WHAT IS NEEDED — Print all the data below exactly, without images.
** Opening SUPPLIED INFORMATION block **
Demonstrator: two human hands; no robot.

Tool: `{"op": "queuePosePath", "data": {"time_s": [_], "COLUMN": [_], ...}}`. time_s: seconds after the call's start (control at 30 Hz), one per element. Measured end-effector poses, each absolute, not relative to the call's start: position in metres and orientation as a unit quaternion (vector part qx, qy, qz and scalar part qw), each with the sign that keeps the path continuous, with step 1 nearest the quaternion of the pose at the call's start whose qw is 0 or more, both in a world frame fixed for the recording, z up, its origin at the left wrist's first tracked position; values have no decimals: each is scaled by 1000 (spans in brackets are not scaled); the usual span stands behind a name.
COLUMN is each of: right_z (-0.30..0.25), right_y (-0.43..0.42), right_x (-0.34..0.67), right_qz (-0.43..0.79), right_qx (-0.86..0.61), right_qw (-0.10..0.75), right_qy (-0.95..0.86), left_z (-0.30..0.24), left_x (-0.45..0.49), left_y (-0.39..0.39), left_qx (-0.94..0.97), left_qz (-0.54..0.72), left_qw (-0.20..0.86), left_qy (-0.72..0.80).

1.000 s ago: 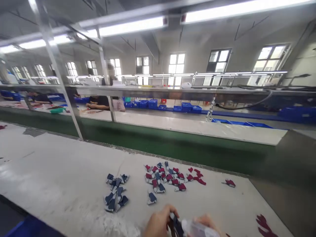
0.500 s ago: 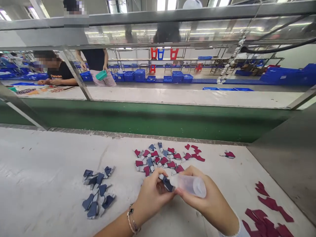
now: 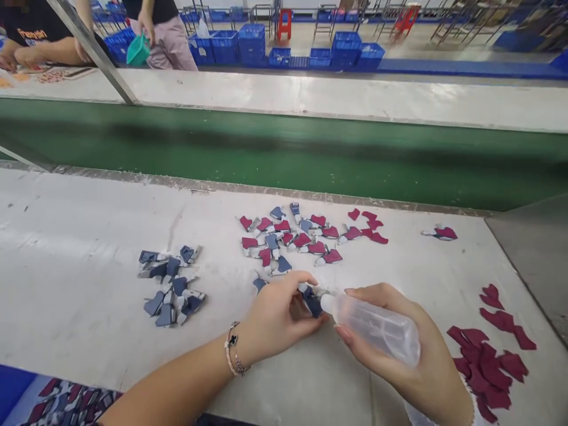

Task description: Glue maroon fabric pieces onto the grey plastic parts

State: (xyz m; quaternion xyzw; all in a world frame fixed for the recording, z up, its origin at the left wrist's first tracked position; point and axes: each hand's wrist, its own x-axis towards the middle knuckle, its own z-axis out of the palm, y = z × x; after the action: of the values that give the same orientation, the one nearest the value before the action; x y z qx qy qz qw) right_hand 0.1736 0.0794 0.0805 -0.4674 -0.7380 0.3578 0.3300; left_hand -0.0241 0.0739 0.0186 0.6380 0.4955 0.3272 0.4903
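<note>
Between the thumb and fingers of my left hand (image 3: 268, 319) is a small dark blue piece with a grey part (image 3: 312, 302). My right hand (image 3: 426, 358) is wrapped round a translucent squeeze bottle (image 3: 379, 331), tilted so its white tip meets or nearly meets the blue piece. Beyond my hands lies a group of grey pieces, some topped with dark red patches (image 3: 302, 239) and some with blue. A cluster of blue-and-grey pieces (image 3: 166, 315) sits to the left. Loose dark red patches (image 3: 492, 370) are heaped at the right.
A green conveyor belt (image 3: 284, 157) runs behind the white worktable (image 3: 80, 284). One red-topped piece (image 3: 445, 233) lies apart near the metal side panel (image 3: 541, 254). At lower left is a blue bin (image 3: 13, 384) beside many pieces. Two people are across the belt, one holding a green basket (image 3: 138, 50).
The view has tilted downward, bringing the lower-left bin into sight. Both hands keep their hold; the bottle's body shows more, and its tip stays at the blue piece.
</note>
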Motion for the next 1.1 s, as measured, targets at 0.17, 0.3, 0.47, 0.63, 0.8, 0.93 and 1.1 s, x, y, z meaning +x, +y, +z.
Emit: {"op": "queuePosePath", "data": {"time_s": [0.17,0.3,0.47,0.63,0.8,0.93,1.1], "right_z": [85,85,86,87,88,88,90], "right_y": [76,76,76,75,74,75,76], "right_x": [173,174,173,173,173,173,171], "right_qz": [299,289,284,291,295,294,298], "right_qx": [-465,-468,-457,-457,-469,-481,-452], "right_qw": [341,334,353,344,342,342,337], "right_qy": [-760,-765,-766,-767,-759,-752,-770], "left_z": [20,19,18,17,18,19,18], "left_x": [-23,-24,-26,-25,-26,-26,-26], "left_y": [71,71,71,72,72,72,71], "left_qx": [642,654,652,654,657,654,641], "left_qz": [318,312,317,312,314,313,322], "left_qw": [498,493,496,499,495,498,516], "left_qy": [488,481,477,475,474,476,468]}}
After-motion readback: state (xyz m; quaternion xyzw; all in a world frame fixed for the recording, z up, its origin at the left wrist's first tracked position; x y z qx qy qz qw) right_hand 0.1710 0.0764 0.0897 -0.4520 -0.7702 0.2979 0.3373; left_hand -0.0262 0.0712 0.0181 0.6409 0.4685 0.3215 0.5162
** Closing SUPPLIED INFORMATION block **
RESPONSE TO THIS TASK —
Demonstrator: two human hands; no robot.

Tool: `{"op": "queuePosePath", "data": {"time_s": [_], "COLUMN": [_], ...}}`. time_s: seconds after the call's start (control at 30 Hz), one per element. Measured end-effector poses, each absolute, not relative to the call's start: position in metres and orientation as a unit quaternion (vector part qx, qy, qz and scalar part qw), each with the sign that keeps the path continuous, with step 1 nearest the quaternion of the pose at the call's start whose qw is 0 or more, both in a world frame fixed for the recording, z up, its origin at the left wrist's first tracked position; values have no decimals: each is scaled by 1000 (spans in brackets are not scaled); the usual span stands behind a name.
COLUMN is each of: right_z (-0.30..0.25), right_y (-0.43..0.42), right_x (-0.34..0.67), right_qz (-0.43..0.79), right_qx (-0.86..0.61), right_qw (-0.10..0.75), right_qy (-0.95..0.86), left_z (-0.30..0.24), left_x (-0.45..0.49), left_y (-0.39..0.39), left_qx (-0.94..0.97), left_qz (-0.54..0.72), left_qw (-0.20..0.86), left_qy (-0.72..0.80).

1.000 s ago: 
0.500 s ago: 
now: 

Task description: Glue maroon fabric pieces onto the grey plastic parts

State: (xyz m; quaternion xyzw; all in a world frame fixed for the recording, z up, its origin at the left wrist's first tracked position; point and axes: each hand's wrist, its own x-axis towards the middle knuckle, its own z-axis out of the palm, y = z × x; after the action: of the values that give the same orientation, the one nearest the value before the action; x y z qx qy qz qw) right_hand 0.1736 0.0794 0.0805 -0.4674 -0.7380 0.3578 0.3300; left_hand -0.0241 0.0739 0.0186 0.6380 0.4955 0.3272 0.4903
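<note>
Between the thumb and fingers of my left hand (image 3: 268, 319) is a small dark blue piece with a grey part (image 3: 312, 302). My right hand (image 3: 426, 358) is wrapped round a translucent squeeze bottle (image 3: 379, 331), tilted so its white tip meets or nearly meets the blue piece. Beyond my hands lies a group of grey pieces, some topped with dark red patches (image 3: 302, 239) and some with blue. A cluster of blue-and-grey pieces (image 3: 166, 315) sits to the left. Loose dark red patches (image 3: 492, 370) are heaped at the right.
A green conveyor belt (image 3: 284, 157) runs behind the white worktable (image 3: 80, 284). One red-topped piece (image 3: 445, 233) lies apart near the metal side panel (image 3: 541, 254). At lower left is a blue bin (image 3: 13, 384) beside many pieces. Two people are across the belt, one holding a green basket (image 3: 138, 50).
The view has tilted downward, bringing the lower-left bin into sight. Both hands keep their hold; the bottle's body shows more, and its tip stays at the blue piece.
</note>
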Motion for the next 1.1 s, as measured, targets at 0.17, 0.3, 0.47, 0.63, 0.8, 0.93 and 1.1 s, x, y, z meaning +x, +y, +z.
Emit: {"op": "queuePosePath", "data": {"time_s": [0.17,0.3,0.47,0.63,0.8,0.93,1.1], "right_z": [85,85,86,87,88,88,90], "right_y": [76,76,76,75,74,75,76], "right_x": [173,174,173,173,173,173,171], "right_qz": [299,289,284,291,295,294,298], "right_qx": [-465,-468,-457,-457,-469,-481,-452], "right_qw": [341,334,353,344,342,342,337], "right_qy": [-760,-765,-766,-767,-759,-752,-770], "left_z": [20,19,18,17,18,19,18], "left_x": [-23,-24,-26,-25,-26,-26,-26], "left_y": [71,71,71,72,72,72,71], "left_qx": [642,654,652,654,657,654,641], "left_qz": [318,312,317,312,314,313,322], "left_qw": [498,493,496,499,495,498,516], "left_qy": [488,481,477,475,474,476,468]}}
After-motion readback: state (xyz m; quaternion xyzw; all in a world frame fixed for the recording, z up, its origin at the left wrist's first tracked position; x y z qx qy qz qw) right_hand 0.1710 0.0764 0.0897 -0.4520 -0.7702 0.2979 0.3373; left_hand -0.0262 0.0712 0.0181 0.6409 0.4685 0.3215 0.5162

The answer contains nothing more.